> **What this task involves**
Check each line of the material that follows, and copy those holding the string "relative".

━━━ Source material ━━━

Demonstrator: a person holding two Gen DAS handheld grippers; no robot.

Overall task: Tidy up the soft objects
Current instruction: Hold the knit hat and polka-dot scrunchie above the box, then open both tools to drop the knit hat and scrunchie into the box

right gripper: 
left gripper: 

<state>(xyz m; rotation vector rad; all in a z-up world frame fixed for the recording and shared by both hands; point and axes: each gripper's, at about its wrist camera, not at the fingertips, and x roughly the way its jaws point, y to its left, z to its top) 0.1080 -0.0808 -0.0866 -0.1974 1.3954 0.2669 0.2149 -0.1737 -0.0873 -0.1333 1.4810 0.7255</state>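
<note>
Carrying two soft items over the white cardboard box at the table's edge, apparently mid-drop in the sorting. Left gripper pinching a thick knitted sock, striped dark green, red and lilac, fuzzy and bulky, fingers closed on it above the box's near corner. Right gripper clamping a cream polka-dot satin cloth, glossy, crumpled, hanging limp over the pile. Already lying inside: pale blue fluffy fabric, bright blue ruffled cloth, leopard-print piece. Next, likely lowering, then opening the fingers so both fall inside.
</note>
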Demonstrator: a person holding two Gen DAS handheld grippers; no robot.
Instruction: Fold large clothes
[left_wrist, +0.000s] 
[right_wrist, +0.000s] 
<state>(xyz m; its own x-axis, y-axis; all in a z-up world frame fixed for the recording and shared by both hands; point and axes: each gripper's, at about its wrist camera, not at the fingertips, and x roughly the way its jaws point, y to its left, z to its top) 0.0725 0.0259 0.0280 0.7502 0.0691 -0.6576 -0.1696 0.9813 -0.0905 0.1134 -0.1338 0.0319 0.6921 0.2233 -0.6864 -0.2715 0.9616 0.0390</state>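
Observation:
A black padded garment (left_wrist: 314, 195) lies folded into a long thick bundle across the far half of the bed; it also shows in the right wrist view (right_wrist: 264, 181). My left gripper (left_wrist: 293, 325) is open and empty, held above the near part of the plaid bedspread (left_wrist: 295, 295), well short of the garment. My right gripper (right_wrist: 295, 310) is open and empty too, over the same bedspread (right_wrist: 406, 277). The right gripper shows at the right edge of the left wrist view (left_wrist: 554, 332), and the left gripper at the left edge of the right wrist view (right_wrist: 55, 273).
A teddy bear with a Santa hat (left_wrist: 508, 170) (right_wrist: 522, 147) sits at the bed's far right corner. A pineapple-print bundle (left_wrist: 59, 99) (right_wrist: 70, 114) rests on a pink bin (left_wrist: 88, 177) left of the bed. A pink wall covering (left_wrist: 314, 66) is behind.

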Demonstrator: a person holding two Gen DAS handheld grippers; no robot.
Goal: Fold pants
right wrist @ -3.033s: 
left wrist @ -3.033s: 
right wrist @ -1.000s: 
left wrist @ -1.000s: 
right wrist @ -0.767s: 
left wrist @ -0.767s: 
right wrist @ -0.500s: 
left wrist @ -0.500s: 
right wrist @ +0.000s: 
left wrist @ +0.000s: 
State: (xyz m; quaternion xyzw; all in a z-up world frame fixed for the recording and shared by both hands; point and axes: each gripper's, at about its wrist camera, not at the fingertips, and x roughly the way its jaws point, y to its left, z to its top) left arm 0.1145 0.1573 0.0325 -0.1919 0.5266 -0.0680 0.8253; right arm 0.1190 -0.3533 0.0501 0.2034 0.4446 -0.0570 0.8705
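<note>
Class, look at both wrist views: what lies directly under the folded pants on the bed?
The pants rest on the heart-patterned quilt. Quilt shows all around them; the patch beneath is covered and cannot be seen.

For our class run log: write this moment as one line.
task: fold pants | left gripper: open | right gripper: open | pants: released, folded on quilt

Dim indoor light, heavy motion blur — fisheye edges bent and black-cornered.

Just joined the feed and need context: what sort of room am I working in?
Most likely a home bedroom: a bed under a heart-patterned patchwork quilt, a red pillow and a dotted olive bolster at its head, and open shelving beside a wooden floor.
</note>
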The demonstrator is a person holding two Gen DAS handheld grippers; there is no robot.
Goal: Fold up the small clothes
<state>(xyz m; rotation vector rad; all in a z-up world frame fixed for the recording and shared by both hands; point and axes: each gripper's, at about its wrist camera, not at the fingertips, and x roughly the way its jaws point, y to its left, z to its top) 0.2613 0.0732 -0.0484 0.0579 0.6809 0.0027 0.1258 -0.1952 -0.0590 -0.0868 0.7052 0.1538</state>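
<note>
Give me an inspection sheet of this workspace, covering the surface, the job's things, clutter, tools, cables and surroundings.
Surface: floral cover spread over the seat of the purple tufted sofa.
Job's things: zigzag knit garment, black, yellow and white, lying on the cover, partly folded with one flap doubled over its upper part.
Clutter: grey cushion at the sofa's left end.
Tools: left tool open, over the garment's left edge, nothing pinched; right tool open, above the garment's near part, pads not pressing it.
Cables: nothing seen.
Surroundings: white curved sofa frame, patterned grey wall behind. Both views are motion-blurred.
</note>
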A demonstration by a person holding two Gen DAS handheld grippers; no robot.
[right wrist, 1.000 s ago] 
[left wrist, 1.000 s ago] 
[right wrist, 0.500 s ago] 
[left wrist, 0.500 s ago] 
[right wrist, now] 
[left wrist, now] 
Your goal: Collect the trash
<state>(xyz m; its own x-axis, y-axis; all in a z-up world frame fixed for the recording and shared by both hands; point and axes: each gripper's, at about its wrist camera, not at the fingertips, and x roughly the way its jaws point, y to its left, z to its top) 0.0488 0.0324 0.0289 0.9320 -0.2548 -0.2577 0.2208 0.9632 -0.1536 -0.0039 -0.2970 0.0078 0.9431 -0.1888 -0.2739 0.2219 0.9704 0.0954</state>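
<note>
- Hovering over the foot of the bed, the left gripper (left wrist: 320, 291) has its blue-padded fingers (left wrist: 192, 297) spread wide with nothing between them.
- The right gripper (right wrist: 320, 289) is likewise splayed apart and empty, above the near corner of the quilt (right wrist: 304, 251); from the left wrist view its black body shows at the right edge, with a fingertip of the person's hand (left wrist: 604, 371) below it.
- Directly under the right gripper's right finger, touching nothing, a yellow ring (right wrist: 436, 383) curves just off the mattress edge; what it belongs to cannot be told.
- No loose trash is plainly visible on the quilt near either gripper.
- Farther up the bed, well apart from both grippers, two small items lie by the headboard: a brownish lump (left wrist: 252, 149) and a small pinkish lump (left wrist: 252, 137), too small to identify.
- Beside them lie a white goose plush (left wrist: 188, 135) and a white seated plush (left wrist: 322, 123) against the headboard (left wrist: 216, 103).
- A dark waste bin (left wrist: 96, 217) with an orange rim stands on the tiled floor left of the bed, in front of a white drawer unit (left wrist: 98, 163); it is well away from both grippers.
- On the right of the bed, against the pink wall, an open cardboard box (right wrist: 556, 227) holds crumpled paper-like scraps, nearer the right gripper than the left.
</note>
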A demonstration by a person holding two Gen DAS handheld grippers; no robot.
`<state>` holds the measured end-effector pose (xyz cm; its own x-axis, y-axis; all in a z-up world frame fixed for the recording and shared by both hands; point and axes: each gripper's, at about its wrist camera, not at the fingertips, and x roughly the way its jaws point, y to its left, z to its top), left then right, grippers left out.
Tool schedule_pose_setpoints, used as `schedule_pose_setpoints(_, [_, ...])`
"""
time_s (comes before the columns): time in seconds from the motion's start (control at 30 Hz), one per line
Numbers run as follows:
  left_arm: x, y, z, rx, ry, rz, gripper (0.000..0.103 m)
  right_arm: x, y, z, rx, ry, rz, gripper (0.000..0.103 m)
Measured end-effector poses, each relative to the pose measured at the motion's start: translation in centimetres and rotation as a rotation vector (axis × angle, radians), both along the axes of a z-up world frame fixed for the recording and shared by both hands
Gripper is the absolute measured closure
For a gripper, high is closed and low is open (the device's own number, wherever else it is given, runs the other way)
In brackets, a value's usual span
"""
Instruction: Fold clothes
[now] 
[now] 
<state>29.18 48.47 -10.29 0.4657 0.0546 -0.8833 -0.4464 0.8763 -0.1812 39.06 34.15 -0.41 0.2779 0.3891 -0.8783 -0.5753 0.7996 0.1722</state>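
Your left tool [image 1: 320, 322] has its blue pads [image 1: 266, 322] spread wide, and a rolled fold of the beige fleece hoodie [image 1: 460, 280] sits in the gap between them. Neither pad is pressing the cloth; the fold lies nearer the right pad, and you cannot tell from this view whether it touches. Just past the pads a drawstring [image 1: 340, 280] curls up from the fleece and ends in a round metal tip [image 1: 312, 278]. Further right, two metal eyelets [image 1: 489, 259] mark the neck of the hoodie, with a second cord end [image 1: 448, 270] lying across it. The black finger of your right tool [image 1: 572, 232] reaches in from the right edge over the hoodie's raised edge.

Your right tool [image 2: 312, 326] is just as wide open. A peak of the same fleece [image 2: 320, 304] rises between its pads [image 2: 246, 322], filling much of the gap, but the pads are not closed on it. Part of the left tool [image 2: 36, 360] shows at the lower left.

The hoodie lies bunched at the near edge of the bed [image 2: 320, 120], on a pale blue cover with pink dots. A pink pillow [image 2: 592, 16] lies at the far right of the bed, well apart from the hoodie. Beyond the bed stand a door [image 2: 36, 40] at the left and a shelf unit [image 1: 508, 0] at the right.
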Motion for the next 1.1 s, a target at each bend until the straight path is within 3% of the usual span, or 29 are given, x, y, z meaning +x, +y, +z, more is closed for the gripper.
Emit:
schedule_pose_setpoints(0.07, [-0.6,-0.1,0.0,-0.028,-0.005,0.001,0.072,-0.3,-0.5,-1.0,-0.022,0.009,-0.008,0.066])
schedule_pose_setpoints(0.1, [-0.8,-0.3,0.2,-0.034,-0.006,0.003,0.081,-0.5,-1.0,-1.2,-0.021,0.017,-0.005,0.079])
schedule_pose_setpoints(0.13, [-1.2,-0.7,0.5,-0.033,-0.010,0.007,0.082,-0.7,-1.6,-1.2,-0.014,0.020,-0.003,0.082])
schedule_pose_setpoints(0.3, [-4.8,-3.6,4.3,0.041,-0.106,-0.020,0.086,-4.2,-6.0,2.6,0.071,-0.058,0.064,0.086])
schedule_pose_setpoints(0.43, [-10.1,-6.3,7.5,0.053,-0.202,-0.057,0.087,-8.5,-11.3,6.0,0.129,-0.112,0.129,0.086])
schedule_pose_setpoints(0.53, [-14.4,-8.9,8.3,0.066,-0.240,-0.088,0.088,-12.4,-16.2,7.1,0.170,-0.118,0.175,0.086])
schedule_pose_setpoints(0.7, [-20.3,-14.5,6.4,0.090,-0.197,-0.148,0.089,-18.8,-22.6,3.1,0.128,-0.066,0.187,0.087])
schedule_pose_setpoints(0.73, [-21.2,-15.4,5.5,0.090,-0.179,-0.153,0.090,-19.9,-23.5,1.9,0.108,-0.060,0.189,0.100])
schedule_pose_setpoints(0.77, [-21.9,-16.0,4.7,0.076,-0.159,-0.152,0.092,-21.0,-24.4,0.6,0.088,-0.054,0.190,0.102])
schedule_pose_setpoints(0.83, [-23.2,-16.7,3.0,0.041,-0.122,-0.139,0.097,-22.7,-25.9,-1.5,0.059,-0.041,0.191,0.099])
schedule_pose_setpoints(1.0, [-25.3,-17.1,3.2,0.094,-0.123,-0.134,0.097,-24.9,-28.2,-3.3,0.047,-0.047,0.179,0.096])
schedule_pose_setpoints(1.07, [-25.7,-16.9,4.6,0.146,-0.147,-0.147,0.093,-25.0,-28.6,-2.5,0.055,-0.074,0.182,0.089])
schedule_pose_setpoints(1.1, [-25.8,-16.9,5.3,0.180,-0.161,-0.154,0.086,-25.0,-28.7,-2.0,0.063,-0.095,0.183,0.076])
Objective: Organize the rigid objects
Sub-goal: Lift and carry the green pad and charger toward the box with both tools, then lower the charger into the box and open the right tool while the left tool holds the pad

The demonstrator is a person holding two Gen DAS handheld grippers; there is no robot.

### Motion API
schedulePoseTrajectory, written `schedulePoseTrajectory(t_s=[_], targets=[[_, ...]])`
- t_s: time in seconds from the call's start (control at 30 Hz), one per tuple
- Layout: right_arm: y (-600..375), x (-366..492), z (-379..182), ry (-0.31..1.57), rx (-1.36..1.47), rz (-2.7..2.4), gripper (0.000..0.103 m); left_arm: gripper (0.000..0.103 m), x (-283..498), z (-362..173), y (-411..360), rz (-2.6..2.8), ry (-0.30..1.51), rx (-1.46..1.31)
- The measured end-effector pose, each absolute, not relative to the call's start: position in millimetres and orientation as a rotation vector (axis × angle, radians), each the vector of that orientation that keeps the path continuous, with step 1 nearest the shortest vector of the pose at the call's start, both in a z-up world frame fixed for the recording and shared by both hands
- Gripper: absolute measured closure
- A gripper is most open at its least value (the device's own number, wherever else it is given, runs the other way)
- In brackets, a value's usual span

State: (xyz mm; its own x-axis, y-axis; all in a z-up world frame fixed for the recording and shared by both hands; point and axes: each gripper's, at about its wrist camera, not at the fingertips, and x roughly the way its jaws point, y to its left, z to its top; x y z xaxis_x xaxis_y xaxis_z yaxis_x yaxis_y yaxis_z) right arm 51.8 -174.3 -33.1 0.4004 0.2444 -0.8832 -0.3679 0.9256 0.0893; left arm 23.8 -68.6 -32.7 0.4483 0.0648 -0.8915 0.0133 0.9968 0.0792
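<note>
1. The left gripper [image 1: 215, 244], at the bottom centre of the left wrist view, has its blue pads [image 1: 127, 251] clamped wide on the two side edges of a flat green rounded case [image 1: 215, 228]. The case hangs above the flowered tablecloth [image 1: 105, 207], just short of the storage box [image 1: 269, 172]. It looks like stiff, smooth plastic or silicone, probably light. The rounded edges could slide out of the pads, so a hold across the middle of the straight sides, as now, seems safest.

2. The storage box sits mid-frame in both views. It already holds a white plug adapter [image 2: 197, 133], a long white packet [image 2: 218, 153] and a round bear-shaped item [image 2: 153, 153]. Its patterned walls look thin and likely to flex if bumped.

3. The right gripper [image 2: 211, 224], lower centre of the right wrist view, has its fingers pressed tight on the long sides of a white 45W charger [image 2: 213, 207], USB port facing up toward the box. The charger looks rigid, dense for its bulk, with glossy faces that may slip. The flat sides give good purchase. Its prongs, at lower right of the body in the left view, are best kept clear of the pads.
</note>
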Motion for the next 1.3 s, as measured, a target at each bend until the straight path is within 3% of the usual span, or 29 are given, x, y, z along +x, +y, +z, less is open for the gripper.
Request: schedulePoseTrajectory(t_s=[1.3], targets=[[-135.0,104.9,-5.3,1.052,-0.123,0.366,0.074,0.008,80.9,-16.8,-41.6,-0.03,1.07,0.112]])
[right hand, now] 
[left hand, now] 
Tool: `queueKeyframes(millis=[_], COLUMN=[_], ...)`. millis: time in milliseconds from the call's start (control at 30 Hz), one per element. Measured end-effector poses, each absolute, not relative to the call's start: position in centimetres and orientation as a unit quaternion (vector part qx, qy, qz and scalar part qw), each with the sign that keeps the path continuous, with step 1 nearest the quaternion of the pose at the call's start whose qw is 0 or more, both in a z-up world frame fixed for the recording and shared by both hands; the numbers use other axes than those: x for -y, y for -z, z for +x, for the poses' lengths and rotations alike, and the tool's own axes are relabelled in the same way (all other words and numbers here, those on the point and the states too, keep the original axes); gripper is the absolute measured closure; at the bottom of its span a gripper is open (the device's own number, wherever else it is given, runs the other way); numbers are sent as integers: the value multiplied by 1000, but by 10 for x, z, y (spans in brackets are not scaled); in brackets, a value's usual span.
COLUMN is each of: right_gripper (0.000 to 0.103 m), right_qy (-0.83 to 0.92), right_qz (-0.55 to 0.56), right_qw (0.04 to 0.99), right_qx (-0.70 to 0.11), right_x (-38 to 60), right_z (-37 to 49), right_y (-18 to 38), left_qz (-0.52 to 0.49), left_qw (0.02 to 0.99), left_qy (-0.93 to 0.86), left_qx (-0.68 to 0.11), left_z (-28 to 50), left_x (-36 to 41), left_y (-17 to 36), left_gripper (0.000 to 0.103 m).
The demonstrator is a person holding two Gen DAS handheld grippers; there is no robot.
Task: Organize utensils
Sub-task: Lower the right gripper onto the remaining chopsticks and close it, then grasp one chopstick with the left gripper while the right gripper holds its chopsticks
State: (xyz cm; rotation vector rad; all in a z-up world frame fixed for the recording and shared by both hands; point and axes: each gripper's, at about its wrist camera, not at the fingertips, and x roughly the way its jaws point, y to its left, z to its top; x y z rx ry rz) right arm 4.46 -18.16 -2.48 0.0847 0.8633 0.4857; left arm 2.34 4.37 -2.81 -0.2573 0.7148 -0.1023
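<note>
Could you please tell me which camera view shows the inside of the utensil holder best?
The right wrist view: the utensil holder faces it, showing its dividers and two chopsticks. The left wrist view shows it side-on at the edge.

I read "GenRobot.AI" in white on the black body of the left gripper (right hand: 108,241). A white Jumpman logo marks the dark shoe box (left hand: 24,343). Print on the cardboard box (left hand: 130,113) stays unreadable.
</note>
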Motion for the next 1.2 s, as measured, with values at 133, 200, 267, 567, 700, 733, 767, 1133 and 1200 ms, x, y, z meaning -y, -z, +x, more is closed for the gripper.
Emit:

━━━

> **Task response**
Measured end-effector poses, each relative to the pose measured at the motion's start: translation in centimetres and rotation as a rotation vector (axis × angle, radians), both along the axes of a z-up world frame fixed for the recording and shared by both hands
- The measured end-effector pose, each absolute, not relative to the call's start: position in millimetres and orientation as a rotation vector (axis × angle, radians), each the vector of that orientation that keeps the path continuous, with step 1 nearest the shortest vector of the pose at the call's start, both in a z-up world frame fixed for the recording and shared by both hands
Tool: `queueKeyframes(millis=[_], COLUMN=[_], ...)`. millis: time in milliseconds from the call's start (control at 30 Hz), one per element. Measured end-effector poses, each absolute, not relative to the call's start: position in centimetres and orientation as a unit quaternion (vector part qx, qy, qz and scalar part qw), each with the sign that keeps the path continuous, with step 1 nearest the quaternion of the pose at the call's start whose qw is 0 or more, both in a z-up world frame fixed for the recording and shared by both hands; the numbers use other axes than those: x for -y, y for -z, z for +x, for the poses' lengths and rotations alike, and the tool's own axes are relabelled in the same way (all other words and numbers here, those on the point and the states too, keep the original axes); gripper is the absolute measured closure; at the bottom of its span a gripper is open (the device's own number, wherever else it is given, runs the other way); numbers are sent as integers: the value multiplied by 1000, but by 10 for x, z, y (spans in brackets are not scaled); in brackets, a value's usual span.

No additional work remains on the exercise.